While the facts are substantially more complex than there is room to sufficiently address in this article, the respondent ultimately conducted an investigation of concerns that it had with MacLeod’s conduct, which resulted in the permanent removal of McLeod from his role as EMS manager.

The tribunal concluded that much of the conduct relied upon by the respondent to remove the applicant from his role as EMS manager was conduct that was related to his bipolar disorder, and that the respondent took no steps whatsoever to consider whether the applicant’s conduct might have been disability-related, or whether he could be accommodated in the EMS manager position without undue hardship. In short, the tribunal concluded that the respondent decided never to return the applicant to the EMS manager position that he had held since 2005 because he had exhibited disability-related behaviour.

The tribunal found that there was no undue hardship to the respondent and ultimately ordered that the applicant be rein- stated to his position of EMS Manager, including lost wages.
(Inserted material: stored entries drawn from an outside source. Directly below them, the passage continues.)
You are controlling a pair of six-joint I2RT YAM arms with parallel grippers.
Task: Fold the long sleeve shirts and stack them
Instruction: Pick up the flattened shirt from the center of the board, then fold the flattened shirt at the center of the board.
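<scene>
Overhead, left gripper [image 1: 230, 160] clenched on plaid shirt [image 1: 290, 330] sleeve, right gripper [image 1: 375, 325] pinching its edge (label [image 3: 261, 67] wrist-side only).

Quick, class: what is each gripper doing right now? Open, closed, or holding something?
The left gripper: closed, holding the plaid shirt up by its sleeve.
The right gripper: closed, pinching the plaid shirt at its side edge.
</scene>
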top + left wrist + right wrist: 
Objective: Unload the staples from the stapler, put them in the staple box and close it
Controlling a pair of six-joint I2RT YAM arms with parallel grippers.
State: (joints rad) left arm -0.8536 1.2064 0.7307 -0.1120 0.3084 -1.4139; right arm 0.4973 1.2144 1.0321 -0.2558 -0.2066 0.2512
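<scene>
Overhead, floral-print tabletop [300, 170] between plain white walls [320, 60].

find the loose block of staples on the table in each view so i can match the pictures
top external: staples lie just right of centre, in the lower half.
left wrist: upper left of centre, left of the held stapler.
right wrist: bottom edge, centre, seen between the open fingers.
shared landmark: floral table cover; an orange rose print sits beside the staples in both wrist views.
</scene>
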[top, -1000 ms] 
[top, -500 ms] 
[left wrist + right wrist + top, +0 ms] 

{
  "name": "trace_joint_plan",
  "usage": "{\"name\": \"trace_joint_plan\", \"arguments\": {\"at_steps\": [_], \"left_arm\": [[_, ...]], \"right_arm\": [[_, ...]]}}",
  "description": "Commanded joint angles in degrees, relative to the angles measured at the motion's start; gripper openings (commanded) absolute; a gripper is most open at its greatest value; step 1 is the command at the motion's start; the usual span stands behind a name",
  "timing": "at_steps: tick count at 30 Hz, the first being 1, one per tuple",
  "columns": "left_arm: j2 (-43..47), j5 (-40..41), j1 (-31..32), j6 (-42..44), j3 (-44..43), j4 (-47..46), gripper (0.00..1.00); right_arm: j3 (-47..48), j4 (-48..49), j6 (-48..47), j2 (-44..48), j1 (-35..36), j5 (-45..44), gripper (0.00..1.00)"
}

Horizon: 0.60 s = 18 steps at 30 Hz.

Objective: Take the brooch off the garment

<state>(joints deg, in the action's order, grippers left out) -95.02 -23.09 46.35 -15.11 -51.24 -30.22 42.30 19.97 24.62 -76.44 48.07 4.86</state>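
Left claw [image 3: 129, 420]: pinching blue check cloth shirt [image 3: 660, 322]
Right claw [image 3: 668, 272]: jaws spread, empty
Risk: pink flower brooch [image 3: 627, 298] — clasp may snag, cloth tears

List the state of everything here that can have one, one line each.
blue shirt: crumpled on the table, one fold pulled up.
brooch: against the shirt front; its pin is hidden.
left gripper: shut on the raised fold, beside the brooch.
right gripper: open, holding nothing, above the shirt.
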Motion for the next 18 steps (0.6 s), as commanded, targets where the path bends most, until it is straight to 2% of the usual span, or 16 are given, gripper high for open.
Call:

The Tribunal also ordered the respondent to pay $25,000 in damages for injury to dignity, feelings and self-respect.

The tribunal expressly dismissed any notion that the relationships between the applicant and his coworkers was damaged beyond repair, and found that the most appropriate way to remedy the situation was to reinstate the applicant to his former position.

The significance of the MacLeod decision is that while an employer is free to investigate conduct issues in the workplace – in fact, it is obligated to do so – the employer must be cognizant of disability-related issues, and whether such conduct is a product of the disability, which triggers a duty to accommodate. The decision also broke down what sometimes has been a barrier to rein- statement: alleged damaged relationships in a close working environment.

What these cases mean for employers


The decisions of the tribunal in the Fair and MacLeod cases mark significant warnings to employers of the consequences of their failure to accommodate disabilities. Not only could an employer face significant damage awards, but it also faces the very real prospect of having to reinstate the very employee that it discriminated against.

The lesson to be learned from these two cases is that an employer has a number of duties and obligations to its employees, which can sometimes overlap and/or compete with each other.

In balancing its duties and obligations to its employees, an employer is well served to understand and appreciate any disabilities that its employees may have, and its corresponding obligations under the Human Rights Code. In many cases, the short-term expenditure of resources in obtaining medical, legal or other expert advice early can save the employer the long-term and significant consequences of a breach of its duties under the Human Rights Code.